Well, that depends on one’s spirituality and on what one considers as dignified and beautiful. Consider Jesus’ death. By today’s concept of dignity, his was not a very dignified death. We have always sanitized the crucifixion to shield ourselves from its raw “indignity”, but crucifixion was humiliating. When the Romans chose crucifixion as a method of capital punishment they had more in mind than just ending someone’s life. Besides wanting to make a person suffer optimally and they also wanted to totally and publicly humiliate him by humiliating his body. Hence the person was stripped naked, with his genitals exposed, and when he went into spasms in the moments before death, his bowels would loosen. What can be more humiliating? What can be less beautiful?

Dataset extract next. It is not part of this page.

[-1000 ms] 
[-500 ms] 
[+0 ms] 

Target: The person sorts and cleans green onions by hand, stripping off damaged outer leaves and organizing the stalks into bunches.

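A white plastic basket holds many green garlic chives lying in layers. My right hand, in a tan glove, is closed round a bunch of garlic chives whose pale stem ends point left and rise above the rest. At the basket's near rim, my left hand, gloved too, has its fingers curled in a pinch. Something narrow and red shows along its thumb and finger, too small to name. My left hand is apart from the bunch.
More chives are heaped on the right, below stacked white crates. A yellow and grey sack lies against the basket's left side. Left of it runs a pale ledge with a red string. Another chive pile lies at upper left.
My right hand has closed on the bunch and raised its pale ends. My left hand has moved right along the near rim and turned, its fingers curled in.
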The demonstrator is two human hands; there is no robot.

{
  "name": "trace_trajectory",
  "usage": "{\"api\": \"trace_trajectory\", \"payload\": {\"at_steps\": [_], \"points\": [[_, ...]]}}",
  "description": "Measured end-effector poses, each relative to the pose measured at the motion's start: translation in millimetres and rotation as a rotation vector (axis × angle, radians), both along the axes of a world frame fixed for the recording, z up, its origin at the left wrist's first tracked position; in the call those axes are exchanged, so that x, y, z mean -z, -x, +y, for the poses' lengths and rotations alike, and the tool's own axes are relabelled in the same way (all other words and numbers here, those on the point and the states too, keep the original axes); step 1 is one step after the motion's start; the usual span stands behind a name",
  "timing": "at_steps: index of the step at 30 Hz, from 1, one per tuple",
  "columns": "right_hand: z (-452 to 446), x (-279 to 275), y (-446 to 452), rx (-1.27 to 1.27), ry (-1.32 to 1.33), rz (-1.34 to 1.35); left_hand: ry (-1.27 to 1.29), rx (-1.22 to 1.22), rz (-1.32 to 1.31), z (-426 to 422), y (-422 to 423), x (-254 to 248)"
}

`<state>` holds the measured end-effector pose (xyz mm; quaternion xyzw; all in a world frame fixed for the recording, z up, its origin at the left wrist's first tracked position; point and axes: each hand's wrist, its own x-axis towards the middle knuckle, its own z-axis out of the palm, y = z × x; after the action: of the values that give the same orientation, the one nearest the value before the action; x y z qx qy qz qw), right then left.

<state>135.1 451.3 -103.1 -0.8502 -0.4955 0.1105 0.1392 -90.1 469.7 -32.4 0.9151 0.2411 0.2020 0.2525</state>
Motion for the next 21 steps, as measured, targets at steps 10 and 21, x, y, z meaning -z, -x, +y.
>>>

Yet, who would say that Jesus did not die with dignity? The opposite. We are still contemplating the beauty of his death and the dignity displayed in it. But that is within a different aesthetics, one that our culture no longer understands. For us, dignity and beauty are inextricably tied to physical health, physical attractiveness, and lack of humiliating diminishments within our physical body. Within that perspective there is, seemingly, no dignity to Jesus’ death.
I am the first to admit that the issue of death with dignity is an extremely complex one that raises legal, medical, psychological, familial, societal, ethical, and spiritual questions for which there are no simple answers. But inside all of these questions there still lies an aesthetic one: what, ultimately, makes for beauty? How, ultimately, do we see dignity? Does a person with a still attractive, undiminished, physical body who voluntarily chooses to die before that beauty is despoiled by disease die more dignified than did Jesus?